> EXERCISE DETAILS:
The data must be returned in full, with no character altered.

> RAW DATA:

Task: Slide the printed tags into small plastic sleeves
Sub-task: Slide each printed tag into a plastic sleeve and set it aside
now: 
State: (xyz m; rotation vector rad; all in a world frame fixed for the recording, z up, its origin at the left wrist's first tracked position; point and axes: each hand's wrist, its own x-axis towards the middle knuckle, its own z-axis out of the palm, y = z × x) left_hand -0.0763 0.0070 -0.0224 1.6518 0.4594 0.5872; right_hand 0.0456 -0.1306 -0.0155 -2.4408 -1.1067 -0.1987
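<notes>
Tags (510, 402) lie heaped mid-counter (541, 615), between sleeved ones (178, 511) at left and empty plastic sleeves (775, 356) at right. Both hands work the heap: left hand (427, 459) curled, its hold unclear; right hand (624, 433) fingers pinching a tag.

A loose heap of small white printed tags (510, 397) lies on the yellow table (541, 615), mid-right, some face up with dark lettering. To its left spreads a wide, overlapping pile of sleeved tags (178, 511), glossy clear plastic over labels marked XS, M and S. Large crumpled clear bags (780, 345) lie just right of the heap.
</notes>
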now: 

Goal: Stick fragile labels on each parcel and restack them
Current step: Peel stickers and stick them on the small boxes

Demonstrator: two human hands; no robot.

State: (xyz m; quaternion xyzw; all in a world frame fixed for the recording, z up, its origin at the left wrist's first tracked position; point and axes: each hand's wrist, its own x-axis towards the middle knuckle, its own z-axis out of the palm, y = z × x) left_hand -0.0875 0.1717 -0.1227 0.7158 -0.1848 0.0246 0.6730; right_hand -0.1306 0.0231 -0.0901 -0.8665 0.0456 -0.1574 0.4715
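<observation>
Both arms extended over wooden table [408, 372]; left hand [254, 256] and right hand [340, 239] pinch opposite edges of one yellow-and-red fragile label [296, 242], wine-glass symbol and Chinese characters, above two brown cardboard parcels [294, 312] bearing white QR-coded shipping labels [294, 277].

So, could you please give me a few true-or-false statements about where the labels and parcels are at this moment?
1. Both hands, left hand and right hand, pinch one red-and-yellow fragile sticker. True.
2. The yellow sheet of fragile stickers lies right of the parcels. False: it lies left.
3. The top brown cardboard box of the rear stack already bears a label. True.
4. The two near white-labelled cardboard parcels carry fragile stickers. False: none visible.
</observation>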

> EXPECTED ANSWER:
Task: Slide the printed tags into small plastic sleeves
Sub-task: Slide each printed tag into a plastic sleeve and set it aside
now: 
State: (xyz m; rotation vector rad; all in a world frame fixed for the recording, z up, its origin at the left wrist's first tracked position; point and axes: each hand's wrist, its own x-axis towards the middle knuckle, its own z-axis out of the palm, y = z × x) left_hand -0.0763 0.0070 -0.0224 1.6518 0.4594 0.5872; right_hand 0.0456 -0.1306 -0.0155 -2.4408 -1.1067 -0.1987
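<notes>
Tags (510, 402) lie heaped mid-counter (541, 615), between sleeved ones (178, 511) at left and empty plastic sleeves (775, 356) at right. Both hands work the heap: left hand (427, 459) curled, its hold unclear; right hand (624, 433) fingers pinching a tag.

A loose heap of small white printed tags (510, 397) lies on the yellow table (541, 615), mid-right, some face up with dark lettering. To its left spreads a wide, overlapping pile of sleeved tags (178, 511), glossy clear plastic over labels marked XS, M and S. Large crumpled clear bags (780, 345) lie just right of the heap.
</notes>
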now: 

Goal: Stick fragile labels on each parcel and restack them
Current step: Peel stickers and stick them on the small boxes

Demonstrator: two human hands; no robot.

State: (xyz m; quaternion xyzw; all in a world frame fixed for the recording, z up, its origin at the left wrist's first tracked position; point and axes: each hand's wrist, its own x-axis towards the middle knuckle, its own z-axis out of the palm, y = z × x) left_hand -0.0875 0.1717 -0.1227 0.7158 -0.1848 0.0246 0.6730; right_hand -0.1306 0.0231 -0.0901 -0.8665 0.0456 -0.1574 0.4715
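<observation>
Both arms extended over wooden table [408, 372]; left hand [254, 256] and right hand [340, 239] pinch opposite edges of one yellow-and-red fragile label [296, 242], wine-glass symbol and Chinese characters, above two brown cardboard parcels [294, 312] bearing white QR-coded shipping labels [294, 277].

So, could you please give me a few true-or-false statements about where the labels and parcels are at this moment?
1. Both hands, left hand and right hand, pinch one red-and-yellow fragile sticker. True.
2. The yellow sheet of fragile stickers lies right of the parcels. False: it lies left.
3. The top brown cardboard box of the rear stack already bears a label. True.
4. The two near white-labelled cardboard parcels carry fragile stickers. False: none visible.
</observation>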

With that, the answer is done.